Dave Bittner: An update on social engineering on Twitter. A quick look at the phishing kit criminal market. The European Union sanctions individuals and organizations in Russia, China and North Korea for involvement in notorious hacking campaigns. North Korea's North Star campaign is back and dangling bogus job offers in front of its marks. Deceptikons snoop into European law firms. Zully Ramzan from RSA on digital contact tracing. Our guest is Tom Kellermann from Vmware Carbon Black on top financial CISOs analyzing the 2020 attack landscape. And both NSA and NIST have some advice on shoring up your security.

Dave Bittner: From the CyberWire studios at DataTribe, I'm Dave Bittner with your CyberWire summary for Friday, July 31, 2020. 

Dave Bittner: According to Twitter, the social engineering that enabled attackers to compromise high-profile accounts to run a bitcoin scam was accomplished through a phone spear-phishing attack. It's unclear exactly what that means, but Graham Cluley speculates that it involved impersonating a Twitter helpdesk, possibly with a combination of SMS phishing, with a request to call a scam help site. By Twitter's account, the social engineering that gave the hackers access to Twitter's internal support tools proceeded in at least two phases. 
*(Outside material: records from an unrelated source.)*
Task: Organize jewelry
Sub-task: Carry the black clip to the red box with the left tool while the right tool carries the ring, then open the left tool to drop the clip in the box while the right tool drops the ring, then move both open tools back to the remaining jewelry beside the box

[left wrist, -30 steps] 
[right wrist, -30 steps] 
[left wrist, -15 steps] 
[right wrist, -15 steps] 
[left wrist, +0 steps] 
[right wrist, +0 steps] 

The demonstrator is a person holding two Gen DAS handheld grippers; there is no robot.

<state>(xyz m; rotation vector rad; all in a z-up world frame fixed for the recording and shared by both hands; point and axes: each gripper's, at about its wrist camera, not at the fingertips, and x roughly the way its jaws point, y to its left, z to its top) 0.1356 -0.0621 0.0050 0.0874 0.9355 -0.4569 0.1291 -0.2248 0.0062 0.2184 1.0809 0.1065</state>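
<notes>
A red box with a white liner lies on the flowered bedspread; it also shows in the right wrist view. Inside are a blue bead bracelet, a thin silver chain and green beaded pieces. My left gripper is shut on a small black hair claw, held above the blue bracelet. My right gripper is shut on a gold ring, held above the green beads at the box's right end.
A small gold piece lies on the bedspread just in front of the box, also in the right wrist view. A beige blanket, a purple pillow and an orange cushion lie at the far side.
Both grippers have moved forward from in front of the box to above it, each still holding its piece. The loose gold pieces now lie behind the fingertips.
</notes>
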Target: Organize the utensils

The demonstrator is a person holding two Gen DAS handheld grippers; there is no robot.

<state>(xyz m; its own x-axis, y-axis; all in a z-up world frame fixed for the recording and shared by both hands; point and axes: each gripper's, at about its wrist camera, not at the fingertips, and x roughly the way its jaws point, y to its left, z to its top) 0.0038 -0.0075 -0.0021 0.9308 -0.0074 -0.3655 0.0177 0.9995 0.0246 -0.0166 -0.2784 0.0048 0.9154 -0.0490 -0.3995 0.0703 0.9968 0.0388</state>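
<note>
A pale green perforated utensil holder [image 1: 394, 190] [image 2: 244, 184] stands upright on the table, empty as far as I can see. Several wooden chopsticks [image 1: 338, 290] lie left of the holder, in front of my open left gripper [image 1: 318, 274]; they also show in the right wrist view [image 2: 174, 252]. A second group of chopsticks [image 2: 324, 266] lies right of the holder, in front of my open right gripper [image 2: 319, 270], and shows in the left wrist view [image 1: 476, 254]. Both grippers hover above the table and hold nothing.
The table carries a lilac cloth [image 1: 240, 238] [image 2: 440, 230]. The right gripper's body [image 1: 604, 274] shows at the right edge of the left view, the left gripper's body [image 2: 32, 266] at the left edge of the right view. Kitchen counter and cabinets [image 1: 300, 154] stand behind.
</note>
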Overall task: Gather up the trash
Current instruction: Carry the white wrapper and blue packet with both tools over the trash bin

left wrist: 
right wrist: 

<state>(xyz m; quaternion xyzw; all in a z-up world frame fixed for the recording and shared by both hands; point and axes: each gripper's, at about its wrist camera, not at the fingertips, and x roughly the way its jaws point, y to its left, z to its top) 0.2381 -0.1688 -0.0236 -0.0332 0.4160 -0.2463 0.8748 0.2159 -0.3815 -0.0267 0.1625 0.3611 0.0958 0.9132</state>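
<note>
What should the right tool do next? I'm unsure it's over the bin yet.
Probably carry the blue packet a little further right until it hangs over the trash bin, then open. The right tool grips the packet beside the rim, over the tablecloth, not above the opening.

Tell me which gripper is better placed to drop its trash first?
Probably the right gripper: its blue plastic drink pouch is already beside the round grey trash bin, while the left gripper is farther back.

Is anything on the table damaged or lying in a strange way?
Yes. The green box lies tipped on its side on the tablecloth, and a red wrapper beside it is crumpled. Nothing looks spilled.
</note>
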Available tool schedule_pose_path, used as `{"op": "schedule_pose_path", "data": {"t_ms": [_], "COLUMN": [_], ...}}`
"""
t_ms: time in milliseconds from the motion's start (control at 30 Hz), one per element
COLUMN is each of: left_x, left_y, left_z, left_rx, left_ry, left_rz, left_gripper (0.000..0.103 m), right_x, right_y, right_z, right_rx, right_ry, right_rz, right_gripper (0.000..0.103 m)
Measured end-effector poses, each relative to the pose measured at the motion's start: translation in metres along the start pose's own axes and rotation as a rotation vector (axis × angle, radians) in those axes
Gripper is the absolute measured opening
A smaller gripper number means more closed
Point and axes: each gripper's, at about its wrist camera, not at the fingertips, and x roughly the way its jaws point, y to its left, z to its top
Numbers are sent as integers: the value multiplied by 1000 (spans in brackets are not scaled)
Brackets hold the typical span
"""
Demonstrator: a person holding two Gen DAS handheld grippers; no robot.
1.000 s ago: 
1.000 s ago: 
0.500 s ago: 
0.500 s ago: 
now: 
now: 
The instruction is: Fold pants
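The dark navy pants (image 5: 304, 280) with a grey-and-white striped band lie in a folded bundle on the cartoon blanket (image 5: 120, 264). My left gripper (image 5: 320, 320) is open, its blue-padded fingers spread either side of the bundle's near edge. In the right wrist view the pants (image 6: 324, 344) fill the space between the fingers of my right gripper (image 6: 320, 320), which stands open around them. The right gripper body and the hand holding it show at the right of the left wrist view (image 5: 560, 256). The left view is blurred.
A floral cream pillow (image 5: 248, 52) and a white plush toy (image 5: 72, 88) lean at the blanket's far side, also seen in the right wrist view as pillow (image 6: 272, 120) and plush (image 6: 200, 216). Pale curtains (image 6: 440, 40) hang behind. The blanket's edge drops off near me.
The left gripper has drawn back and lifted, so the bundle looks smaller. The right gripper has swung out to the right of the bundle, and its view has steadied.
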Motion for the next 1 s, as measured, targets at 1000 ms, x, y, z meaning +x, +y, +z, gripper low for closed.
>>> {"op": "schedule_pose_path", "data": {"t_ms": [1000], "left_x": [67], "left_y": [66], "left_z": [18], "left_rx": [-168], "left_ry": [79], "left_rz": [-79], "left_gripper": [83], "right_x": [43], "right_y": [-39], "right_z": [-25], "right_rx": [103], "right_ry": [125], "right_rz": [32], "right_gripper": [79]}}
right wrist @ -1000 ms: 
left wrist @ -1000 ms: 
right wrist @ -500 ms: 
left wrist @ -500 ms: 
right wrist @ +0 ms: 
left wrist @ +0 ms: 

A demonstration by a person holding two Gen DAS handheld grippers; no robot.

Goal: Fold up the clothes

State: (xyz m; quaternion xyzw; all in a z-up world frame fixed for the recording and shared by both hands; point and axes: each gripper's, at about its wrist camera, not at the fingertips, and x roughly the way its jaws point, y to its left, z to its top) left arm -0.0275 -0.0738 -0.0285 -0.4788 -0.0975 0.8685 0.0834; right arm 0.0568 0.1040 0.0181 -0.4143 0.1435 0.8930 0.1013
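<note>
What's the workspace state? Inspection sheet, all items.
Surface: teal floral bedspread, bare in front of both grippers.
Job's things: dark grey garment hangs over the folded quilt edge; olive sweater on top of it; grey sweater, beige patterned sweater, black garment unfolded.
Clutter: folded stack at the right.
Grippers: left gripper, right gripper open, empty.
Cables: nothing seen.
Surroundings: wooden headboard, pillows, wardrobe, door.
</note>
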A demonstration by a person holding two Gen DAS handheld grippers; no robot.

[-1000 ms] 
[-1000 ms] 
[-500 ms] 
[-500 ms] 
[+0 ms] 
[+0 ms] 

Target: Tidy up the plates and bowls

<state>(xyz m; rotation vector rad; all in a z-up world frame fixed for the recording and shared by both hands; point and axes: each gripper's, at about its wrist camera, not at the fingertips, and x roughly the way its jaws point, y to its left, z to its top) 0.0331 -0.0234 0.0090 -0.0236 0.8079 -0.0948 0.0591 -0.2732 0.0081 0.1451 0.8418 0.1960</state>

Dave Bittner: Twitter says that not all of the employees that were initially targeted had permissions to use account management tools, but the credentials the social engineers obtained from those personnel enabled the attackers to sift through parts of Twitter's internal systems to collect information about the company's processes. Then they used what they learned to find and target other employees who had the access the attackers were after. Once they'd obtained credentials belonging to users with more extensive privileges, the attackers were able to use them to access account support tools. And from that point, they were able to run their low-brow alt-coin advance fee scam, forsaking the deceptive ingenuity they'd employed in all those voice spear-phishing attacks. 

Dave Bittner: Twitter says it's increasing security. As Ars Technica points out, Twitter has been criticized for the large number of people who had access to its account support tools and for inadequate controls in place to prevent the sort of abuse that ultimately compromised them. Twitter has represented its security improvements as assigning a higher priority to security and in pushing forward pre-existing security workstreams and improvements to our tools. With regret, the company says customers may expect less responsive service while it sorts out its procedures. 

Dave Bittner: ZeroFox, the Baltimore-based firm known for social media security and also for having the best known and most active mascot in the security industry, has published a guide to the current state of phishing kits. Phishing kits involve the establishment of convincing malicious sites to which phishing victims can be directed and subsequently fleeced. They also include letters that can be used in phishing expeditions, and they often come with a dashboard that the crooks can use to control their scams. 

Dave Bittner: The researchers set the phishing kit industry - for industry it is - in the context of the criminal market. They divide the participants in the market into two classes - developers and operators. The developers are the ones who make, market and support the phishing kits. The operators are the developers' criminal customers. The most popular sectors for which phishing kits are developed include software-as-a-service companies, webmail providers, financial institutions and payment-handling firms. 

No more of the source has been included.